Snictoria, the eldest of our two Doll Face Persians, turned 17 yesterday. She was the first – and very best — birthday present I ever received from my husband. We spotted her at the Upper Newbury Pet Shop, and thought she was a most striking and unusual kitten. She was my first pedigreed purebred. In those days, I didn't know about the serious health issues that are common in many breeds. No more purebreds for us.
We seldom take photos of her nowadays; she's ill and frail, bony and unkemp. She was never easy to photograph because her tortoiseshell coloring acts like camouflage, masking her features. In old age, her fur is a faded, balding, matted mess. When we try to groom her, she gets snappish and growly.
Her orange eyes are still astonishing, if more milky-looking now. I'm not sure how well she can see. When she plays with her fabric "moth" on a toy fishing pole — as she does many times every morning, after sitting by my desk chair and grousing at me or swatting my leg to make me play — it has to be under her nose for her to find it. She loves to carry it into the kitchen in her mouth — with me still holding onto the pole — where she'll ignore it to eat some kibble. She'll do this a dozen times a day and gets very cranky when I refuse to play. She's sitting there swearing at me right now as I write this. And she just whacked me with her paw, too. Okay, I surrender...

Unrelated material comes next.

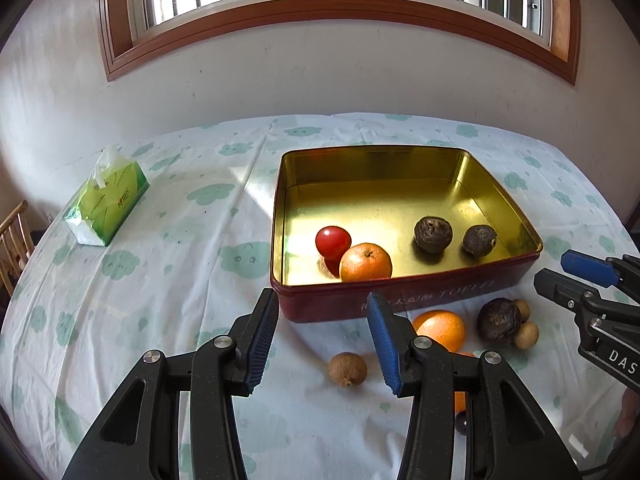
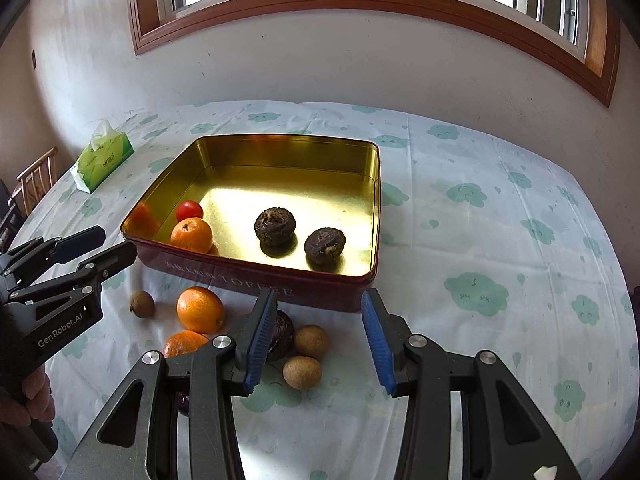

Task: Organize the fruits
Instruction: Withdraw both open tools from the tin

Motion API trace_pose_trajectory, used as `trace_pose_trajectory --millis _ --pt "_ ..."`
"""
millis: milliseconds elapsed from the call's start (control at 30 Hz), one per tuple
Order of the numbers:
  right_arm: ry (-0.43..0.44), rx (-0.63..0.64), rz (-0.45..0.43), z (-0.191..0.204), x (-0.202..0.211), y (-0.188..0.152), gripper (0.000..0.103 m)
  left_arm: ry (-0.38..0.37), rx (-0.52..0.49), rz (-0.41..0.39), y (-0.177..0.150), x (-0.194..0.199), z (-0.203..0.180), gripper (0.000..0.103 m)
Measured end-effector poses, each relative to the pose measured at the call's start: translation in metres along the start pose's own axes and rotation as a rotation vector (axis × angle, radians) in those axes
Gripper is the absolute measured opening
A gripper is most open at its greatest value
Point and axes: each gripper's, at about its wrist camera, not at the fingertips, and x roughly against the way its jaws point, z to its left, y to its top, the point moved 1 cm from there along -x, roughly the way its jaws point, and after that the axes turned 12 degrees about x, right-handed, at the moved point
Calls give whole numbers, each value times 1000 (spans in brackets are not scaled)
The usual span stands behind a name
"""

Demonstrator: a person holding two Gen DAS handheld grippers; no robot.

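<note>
A red tin with a gold inside [image 1: 400, 298] [image 2: 240, 276] holds a red tomato [image 1: 333, 241], an orange [image 1: 365, 262] and two dark brown fruits [image 1: 433, 234] [image 1: 479, 240]. In front of it on the cloth lie an orange [image 2: 200, 309], a second orange [image 2: 184, 342], a dark fruit [image 1: 499, 319] and small brown fruits [image 1: 347, 369] [image 2: 311, 341] [image 2: 302, 372]. My left gripper [image 1: 322, 300] hovers open before the tin's near wall, nothing between its fingers. My right gripper [image 2: 319, 298] is open too, above the loose fruits; its left finger hides part of the dark fruit.
A green tissue pack [image 1: 108, 204] lies at the table's far left. A wooden chair [image 1: 14, 240] stands past the left edge. A hand [image 2: 28, 396] grips the left tool's handle. The wall and window run behind the table.
</note>
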Motion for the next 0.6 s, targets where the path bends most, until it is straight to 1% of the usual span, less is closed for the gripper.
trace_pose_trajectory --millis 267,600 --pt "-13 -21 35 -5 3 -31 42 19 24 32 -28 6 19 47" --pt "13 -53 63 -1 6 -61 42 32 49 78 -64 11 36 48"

No one ever told Snicky that Persians are "calm," "quiet-voiced" "sweet-tempered," and "lazy."
In her prime she was both Top Cat, dominating the others, and a diva to us humans — she's still a diva. She's never weighed much more than 8 pounds, and it was all muscle and fluff. It took two of us to hold her down for a pill or grooming; we needed every ounce of our strength, and we still got puncture wounds. Even though she was declawed, she still scares us when she's in a temper, fragile as she is. The other cats all feared her, too.
She would race around the apartment when she was younger, with such speed and grace that she seemed to fly sometimes. When hunting, jumping, and playing she was lightning-fast and athletic. She walked and sat daintily with her front paws in ballet's First Position: toes turned out. Nowadays, her legs are weak and she stumps around loudly and slowly, and jumps with difficulty.
This getting-old business is really sad, until you consider the alternative. If I'm lucky, I guess I'll be bald, blind, cranky, and stumping around someday, too. I already jump with difficulty.
Besides her moth routine, Snicky spends most of her life sleeping curled up on our bed. She still enjoys drinking out of the bathroom sink, asserting herself with the male cats, and lying on my husband at night, stretched out like a tiny sphinx, purring. She doesn't like cats, except Wendy. She especially dislikes Snalbert since he went on a biting campaign last year and replaced her as Top Cat. (He even bit us; we rank below him now, too.) Snicky despised my beloved Bunnelina, and spent hours projecting "hate rays" from her orange eyes. I suppose she thinks that finally worked.
Snicky's beauty was riveting but odd, and we still see it in her face; she reminds me of a studio-era movie star — decades past her heyday. I used to tell her she was meant to be a beige cat, like Snalbert, but she was left in the toaster too long. She never had much interest in food; it was as if she absorbed moisture and nutrients from the air, like a plant.
Here are photos of Snicky in her prime.
She seems to be enjoying life in her own way, and not in any pain, so maybe we'll be lucky enough to celebrate her at 18, 19, and 20.